この資格でナンボ稼げる?(17)“はっても黒豆”を知ってますか?「ことわざ検定」

「おい見ろよ。あそこに黒豆が落ちてるぞ!」

「ん? どれどれ…いや、あれは黒豆じゃないだろ」

「いや、絶対黒豆だって!」

 ソソソソソ‥‥(地面をはう黒い粒)

「ほら、動いてるし。どう見たって虫だろ」

「黒豆が動いたって不思議じゃないだろ、黒豆だ!」

 まさに「はっても黒豆」。これは、明らかにおかしいことを言っているのに、非を認めようとしない様を表すことわざです。意固地になって自分の主張を曲げない人っていますよね。

 実は私、昔からことわざが大好きでして‥‥。というのも、冒頭の例のようにその場面を思い浮かべると、シュールでおもしろいものがいっぱいあるんです。

 そこで今回、紹介するのは「ことわざ検定(通称・こと検)」。ことわざ以外にも、慣用句、四字熟語などの知識をはかる検定です。

 さて、ここで恒例のクイズです。

〈問〉韓国で「強者同士の戦いで傷つくのは弱者である」などの意味で使われることわざに「●の喧嘩に小海老の背中が裂ける」というのがありますが、「●」に入る言葉は、①鮫、②鯱、③鮪、④鯨、のうちどれ? 実際の試験は択一式だけでなく、漢字の読み書き問題も出ます。例題の答えは④となっています。

 試験レベルは10級~1級まであり、私は4級・3級・2級・1級に合格しています。難易度的には10級は小学生低学年レベルですが、2級以上(大学・一般程度)になると、耳慣れない海外のことわざも出てくるので、けっこう難しいです。

 なぜ大の大人がことわざを学ぶのか─。ことわざは人生訓であり、よりよく生きていくための知恵をわかりやすく伝えるためのツール。私が好きなことわざに、「実るほど頭こうべを垂れる稲穂かな」があります。稲の穂は実るほどに穂先が低く下がっていくもので、人間も地位が上がるほどに頭を低く、謙虚にならなければいけないという教訓を説いています。

 パナソニックの創業者で、「経営の神様」と呼ばれた松下幸之助も「人の声に私心なく耳を傾ける謙虚さがあれば、知恵はこんこんと湧き出てくるものです」と、その重要性を説いていましたが、「実るほど─」の稲穂はイメージしやすいですよね。

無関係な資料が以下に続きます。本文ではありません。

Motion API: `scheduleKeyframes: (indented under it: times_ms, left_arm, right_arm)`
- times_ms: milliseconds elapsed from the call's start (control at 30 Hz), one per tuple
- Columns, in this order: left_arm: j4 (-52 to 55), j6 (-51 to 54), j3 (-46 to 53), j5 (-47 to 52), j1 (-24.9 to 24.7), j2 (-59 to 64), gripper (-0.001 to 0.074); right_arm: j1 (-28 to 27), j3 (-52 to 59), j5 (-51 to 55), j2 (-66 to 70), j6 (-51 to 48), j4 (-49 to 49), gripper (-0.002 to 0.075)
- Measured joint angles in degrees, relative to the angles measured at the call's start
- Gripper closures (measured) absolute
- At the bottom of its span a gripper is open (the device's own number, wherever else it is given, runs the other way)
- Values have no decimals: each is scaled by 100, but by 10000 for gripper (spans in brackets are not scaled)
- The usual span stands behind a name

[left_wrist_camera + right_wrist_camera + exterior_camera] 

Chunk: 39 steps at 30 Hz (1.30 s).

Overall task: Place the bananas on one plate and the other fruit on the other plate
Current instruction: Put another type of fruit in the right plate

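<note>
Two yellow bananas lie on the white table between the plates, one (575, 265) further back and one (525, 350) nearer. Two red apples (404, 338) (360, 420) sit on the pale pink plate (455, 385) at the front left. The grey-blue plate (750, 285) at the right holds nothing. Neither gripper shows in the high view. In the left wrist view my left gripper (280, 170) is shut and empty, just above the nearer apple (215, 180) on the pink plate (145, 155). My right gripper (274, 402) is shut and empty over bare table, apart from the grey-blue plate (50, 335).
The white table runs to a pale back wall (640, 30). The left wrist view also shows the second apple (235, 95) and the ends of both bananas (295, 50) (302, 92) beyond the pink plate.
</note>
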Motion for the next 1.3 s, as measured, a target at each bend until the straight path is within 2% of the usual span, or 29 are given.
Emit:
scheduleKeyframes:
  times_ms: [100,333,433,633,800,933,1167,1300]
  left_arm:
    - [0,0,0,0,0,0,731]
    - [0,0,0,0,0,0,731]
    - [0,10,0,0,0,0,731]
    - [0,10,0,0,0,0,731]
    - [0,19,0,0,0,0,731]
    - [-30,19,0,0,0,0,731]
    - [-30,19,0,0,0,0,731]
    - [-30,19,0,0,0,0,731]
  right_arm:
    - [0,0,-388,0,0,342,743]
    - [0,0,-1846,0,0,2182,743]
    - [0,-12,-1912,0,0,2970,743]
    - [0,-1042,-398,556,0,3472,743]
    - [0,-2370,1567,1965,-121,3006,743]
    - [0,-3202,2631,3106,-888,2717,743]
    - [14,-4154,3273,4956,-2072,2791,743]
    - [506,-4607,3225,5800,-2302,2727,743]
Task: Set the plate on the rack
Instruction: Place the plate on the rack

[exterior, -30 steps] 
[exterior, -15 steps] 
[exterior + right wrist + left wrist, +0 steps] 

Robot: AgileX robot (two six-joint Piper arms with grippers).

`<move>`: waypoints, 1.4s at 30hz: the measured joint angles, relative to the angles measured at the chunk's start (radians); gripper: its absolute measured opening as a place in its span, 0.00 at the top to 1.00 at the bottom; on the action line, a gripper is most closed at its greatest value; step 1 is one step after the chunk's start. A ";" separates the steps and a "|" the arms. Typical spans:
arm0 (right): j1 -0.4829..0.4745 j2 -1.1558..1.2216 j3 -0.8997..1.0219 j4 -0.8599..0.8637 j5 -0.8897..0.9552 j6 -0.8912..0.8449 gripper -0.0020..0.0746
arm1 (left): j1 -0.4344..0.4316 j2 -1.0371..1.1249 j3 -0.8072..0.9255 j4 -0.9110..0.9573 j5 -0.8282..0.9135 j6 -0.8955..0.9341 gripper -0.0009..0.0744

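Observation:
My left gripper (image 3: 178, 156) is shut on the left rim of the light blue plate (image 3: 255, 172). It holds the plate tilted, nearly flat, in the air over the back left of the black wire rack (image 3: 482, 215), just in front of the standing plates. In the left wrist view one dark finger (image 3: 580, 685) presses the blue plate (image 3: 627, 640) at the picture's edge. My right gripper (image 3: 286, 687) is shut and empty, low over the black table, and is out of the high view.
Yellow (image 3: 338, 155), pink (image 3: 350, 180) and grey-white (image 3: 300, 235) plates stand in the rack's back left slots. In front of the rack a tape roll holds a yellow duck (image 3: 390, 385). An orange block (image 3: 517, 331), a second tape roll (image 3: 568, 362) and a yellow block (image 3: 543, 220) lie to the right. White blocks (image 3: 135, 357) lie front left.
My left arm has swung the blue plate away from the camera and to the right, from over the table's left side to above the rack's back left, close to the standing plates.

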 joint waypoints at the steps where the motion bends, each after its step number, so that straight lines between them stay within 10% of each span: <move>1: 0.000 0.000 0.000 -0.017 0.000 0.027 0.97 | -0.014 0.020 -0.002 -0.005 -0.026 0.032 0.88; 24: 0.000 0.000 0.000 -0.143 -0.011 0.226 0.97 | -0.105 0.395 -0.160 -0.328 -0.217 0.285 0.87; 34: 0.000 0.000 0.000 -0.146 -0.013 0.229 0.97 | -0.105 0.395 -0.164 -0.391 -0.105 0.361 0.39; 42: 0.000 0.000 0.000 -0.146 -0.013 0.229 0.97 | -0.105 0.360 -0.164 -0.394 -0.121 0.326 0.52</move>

 先日、引退したイチロー選手は日米通算4367安打という前人未踏の記録を打ち立てました。この偉業を「小さなことからコツコツと」と芸人風に例えるのもいいかもしれませんが、「雨垂れ石をも穿(うが)つの精神で」と、ことわざを交えることによって、言葉にグンと深みが出ますよね。

 自分の心を戒め、また他人の心をつかむことわざ。学んでおいて損はないはずです。